## [Work instruction]
Look through the listing below and give the number of lines that hold "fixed". Say nothing more.

## [Information provided]
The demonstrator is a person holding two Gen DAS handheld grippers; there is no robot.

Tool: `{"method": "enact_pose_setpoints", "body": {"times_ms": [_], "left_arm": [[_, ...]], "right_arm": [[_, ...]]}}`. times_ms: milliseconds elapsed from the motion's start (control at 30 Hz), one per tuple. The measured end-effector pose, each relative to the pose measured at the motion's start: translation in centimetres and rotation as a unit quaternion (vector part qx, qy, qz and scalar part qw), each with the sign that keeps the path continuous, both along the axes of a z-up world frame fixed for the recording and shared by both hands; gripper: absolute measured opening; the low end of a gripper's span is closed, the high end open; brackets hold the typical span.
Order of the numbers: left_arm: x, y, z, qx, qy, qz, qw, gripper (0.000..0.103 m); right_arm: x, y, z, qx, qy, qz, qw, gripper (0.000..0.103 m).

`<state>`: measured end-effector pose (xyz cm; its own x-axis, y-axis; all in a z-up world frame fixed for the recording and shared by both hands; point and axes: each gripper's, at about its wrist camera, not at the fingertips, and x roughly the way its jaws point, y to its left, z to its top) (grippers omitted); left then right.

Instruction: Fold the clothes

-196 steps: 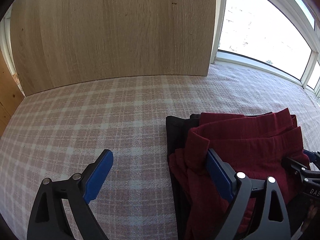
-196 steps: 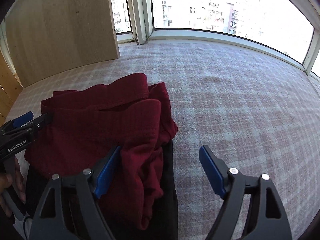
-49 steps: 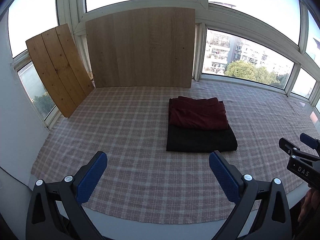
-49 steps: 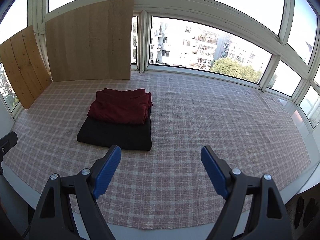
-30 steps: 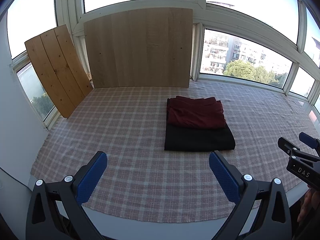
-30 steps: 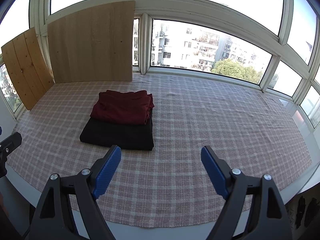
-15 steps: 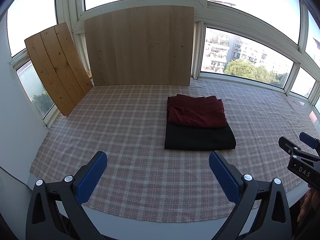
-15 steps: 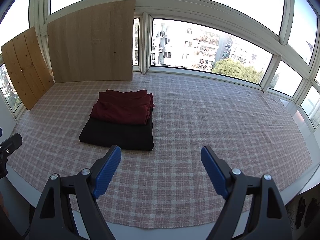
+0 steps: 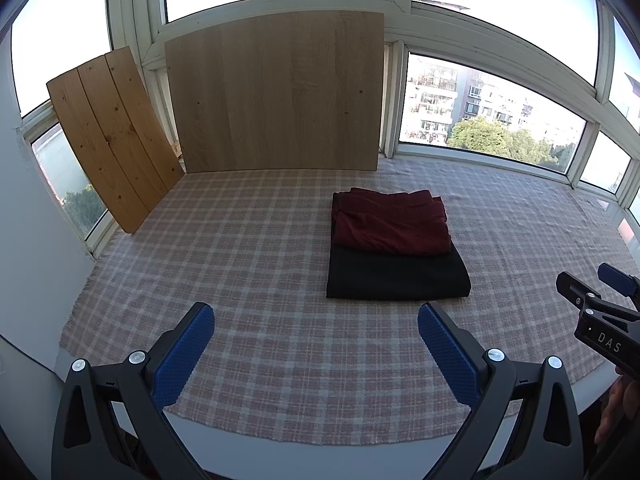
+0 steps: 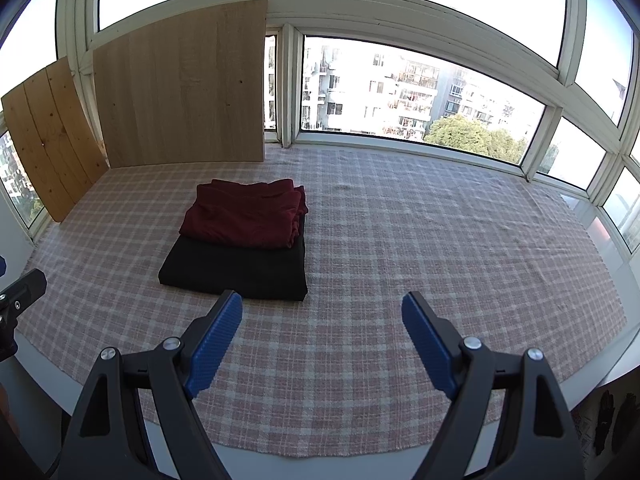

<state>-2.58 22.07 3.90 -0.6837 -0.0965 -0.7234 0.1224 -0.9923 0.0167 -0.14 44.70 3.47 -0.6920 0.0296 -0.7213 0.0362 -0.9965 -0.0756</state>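
Observation:
A folded dark red garment [image 9: 390, 224] [image 10: 244, 216] lies on top of a folded black garment [image 9: 396, 276] [image 10: 236, 268], stacked on the pink plaid cloth [image 9: 260, 248] [image 10: 420, 240]. My left gripper [image 9: 316, 320] hangs open over the near edge of the cloth, well short of the stack, with nothing between its blue pads. My right gripper [image 10: 322, 308] is also open and empty, held back from the stack, which lies ahead to its left. The right gripper's tip [image 9: 592, 296] shows at the right edge of the left wrist view.
A large pale wooden board [image 9: 276, 96] [image 10: 180, 88] and a slatted orange-brown board [image 9: 108, 136] [image 10: 44, 136] lean against the windows at the back. Window frames ring the platform. The cloth's near edge [image 9: 320, 436] ends over a white ledge. Part of a hand [image 9: 616, 412] shows at the lower right.
Earlier both grippers were low over the stack by the red garment; they have since pulled back and up. Over the last second nothing has visibly moved.

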Motion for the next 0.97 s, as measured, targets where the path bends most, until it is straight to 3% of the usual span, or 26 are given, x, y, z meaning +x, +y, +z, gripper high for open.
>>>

## [Response to this task]
2